The report underscores gold's established reputation as a robust and dependable asset for Indian investors over the long haul. Despite experiencing price fluctuations in global markets, gold has consistently generated positive returns when denominated in Indian rupees (INR). Notably, the study reveals that gold has never witnessed a negative decade in INR terms, contrasting with two decades of negative returns when measured in US dollars (USD).

Anoop Vijaykumar, head of research at Capitalmind, elucidates gold's dual nature, characterizing it as both a long-term store of value and a volatile asset susceptible to short-term price swings. However, for Indian investors, the persistent depreciation of the rupee against the dollar has rendered gold a comparatively safer investment avenue.
"While gold may not produce cash flows or exhibit the compounding potential of equities, its weak correlation with other asset classes makes it an indispensable component for portfolio diversification," Vijaykumar emphasized.
He further advises that the most prudent approach to incorporating gold into an investment portfolio is through systematic rebalancing. This involves periodically adjusting gold holdings as part of a well-defined long-term strategy, rather than making impulsive purchases driven by fear or the desire to avoid missing out on potential gains.

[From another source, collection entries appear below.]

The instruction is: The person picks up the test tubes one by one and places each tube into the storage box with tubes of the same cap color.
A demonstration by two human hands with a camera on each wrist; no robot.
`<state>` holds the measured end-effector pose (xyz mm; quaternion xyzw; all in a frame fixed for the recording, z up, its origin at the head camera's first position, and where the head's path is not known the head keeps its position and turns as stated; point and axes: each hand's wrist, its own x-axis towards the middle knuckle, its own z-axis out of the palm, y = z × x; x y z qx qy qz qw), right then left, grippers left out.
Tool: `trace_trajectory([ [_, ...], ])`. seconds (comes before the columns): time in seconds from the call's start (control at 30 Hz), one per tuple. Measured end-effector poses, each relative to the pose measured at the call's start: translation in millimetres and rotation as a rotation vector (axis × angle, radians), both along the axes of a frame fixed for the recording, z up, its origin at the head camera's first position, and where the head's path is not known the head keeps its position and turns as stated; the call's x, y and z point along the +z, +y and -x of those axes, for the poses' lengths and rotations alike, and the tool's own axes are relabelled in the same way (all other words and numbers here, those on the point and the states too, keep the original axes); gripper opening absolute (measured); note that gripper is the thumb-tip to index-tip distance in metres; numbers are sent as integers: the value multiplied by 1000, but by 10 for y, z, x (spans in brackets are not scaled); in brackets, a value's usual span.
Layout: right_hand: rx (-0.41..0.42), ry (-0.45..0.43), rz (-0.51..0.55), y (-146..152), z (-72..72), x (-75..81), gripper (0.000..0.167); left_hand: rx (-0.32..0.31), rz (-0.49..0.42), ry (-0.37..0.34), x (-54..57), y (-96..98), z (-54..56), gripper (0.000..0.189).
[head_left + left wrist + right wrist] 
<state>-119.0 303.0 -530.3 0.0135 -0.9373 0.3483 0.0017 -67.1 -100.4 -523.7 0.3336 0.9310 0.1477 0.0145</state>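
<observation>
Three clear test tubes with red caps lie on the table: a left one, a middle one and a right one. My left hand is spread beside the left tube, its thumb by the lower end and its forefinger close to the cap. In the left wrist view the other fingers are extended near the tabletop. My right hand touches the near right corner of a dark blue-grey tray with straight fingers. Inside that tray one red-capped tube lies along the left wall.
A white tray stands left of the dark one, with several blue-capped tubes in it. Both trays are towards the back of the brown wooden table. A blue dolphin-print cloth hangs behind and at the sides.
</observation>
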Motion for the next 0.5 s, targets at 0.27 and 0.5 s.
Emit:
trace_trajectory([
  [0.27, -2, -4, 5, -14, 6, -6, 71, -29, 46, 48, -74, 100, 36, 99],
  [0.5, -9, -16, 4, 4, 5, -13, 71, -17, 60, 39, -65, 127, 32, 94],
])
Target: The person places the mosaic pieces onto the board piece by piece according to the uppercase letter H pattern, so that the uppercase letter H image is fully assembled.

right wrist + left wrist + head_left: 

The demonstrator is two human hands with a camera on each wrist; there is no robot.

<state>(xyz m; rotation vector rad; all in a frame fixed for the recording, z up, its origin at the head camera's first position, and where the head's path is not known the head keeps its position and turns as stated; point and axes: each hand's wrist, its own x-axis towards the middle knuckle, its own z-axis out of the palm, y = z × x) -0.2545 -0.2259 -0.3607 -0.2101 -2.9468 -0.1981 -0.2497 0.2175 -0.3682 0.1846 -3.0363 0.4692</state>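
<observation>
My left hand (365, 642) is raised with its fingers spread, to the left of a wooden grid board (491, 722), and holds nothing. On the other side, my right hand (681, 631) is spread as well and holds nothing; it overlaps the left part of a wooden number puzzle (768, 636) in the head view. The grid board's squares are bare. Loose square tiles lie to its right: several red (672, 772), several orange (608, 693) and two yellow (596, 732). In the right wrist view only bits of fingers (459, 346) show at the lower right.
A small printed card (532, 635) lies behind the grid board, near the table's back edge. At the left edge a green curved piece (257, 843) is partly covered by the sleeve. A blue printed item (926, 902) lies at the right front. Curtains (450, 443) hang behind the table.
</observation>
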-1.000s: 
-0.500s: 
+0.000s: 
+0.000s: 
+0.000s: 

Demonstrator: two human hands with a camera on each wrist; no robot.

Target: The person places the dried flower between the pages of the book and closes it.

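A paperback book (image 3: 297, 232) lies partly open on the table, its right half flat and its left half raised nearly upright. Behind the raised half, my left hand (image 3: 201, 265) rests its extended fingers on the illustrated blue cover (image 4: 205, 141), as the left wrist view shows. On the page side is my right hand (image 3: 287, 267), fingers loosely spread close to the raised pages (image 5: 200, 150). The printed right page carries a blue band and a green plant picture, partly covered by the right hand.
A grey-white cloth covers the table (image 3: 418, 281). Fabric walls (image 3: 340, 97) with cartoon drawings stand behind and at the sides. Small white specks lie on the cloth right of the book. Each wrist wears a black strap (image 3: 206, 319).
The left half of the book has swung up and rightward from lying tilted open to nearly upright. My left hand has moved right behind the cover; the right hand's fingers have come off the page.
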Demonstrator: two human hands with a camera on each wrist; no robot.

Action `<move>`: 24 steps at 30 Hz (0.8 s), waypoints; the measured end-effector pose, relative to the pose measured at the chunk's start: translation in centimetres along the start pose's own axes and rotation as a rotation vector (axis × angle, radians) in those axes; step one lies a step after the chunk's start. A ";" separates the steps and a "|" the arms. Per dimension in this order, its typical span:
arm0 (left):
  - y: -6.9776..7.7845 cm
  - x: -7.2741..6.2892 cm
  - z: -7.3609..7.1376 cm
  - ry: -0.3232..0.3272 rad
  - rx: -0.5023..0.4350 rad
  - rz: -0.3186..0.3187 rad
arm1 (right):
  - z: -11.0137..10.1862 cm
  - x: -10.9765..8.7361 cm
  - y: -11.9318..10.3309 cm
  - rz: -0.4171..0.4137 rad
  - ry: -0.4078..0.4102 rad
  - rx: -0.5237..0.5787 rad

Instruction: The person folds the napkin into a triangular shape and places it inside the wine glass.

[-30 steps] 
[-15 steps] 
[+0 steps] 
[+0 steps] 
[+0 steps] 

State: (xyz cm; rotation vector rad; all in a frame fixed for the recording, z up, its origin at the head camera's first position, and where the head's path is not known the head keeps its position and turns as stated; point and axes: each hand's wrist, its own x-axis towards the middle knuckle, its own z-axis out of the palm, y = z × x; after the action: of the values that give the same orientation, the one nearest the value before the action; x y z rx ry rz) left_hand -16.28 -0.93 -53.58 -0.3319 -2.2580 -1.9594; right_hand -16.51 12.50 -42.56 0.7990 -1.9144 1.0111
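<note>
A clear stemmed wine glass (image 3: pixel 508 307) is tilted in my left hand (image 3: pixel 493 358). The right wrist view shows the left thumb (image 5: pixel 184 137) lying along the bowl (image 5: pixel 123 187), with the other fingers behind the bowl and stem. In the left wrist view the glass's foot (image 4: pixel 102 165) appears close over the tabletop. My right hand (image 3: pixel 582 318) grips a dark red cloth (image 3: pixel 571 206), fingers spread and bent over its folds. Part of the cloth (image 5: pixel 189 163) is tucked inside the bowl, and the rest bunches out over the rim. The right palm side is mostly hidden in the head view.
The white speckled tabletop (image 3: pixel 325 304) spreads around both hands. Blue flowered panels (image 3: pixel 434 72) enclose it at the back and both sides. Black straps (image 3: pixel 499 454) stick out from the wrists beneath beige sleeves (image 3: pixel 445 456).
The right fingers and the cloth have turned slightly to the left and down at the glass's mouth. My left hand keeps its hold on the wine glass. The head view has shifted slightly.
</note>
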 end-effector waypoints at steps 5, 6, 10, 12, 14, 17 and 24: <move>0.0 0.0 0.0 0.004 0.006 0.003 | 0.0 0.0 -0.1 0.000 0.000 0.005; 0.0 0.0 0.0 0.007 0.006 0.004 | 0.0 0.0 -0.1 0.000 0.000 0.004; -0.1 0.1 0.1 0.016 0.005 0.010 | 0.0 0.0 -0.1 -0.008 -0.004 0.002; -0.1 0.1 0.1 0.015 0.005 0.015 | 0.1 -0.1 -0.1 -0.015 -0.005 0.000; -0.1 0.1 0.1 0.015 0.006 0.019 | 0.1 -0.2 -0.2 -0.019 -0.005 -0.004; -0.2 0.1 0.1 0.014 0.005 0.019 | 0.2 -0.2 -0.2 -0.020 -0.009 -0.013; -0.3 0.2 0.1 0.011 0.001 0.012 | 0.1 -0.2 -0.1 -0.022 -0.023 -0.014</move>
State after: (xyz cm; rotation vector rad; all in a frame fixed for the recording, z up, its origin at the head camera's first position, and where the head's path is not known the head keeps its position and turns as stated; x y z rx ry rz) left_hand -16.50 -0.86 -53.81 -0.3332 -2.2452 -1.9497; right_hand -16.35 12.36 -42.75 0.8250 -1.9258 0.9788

The Capitalmind report identifies several key catalysts fueling the recent upswing in gold prices. A significant factor has been the intensifying trade friction between the US and China. Imposition of substantial US tariffs on Chinese goods, coupled with retaliatory tariffs from China, has steered investors towards safe-haven assets like gold. Analysts attribute an $800 per ounce surge in gold prices in 2024, at least in part, to these trade tensions. Furthermore, the depreciation of the Chinese yuan has also contributed to heightened gold demand, the report concludes.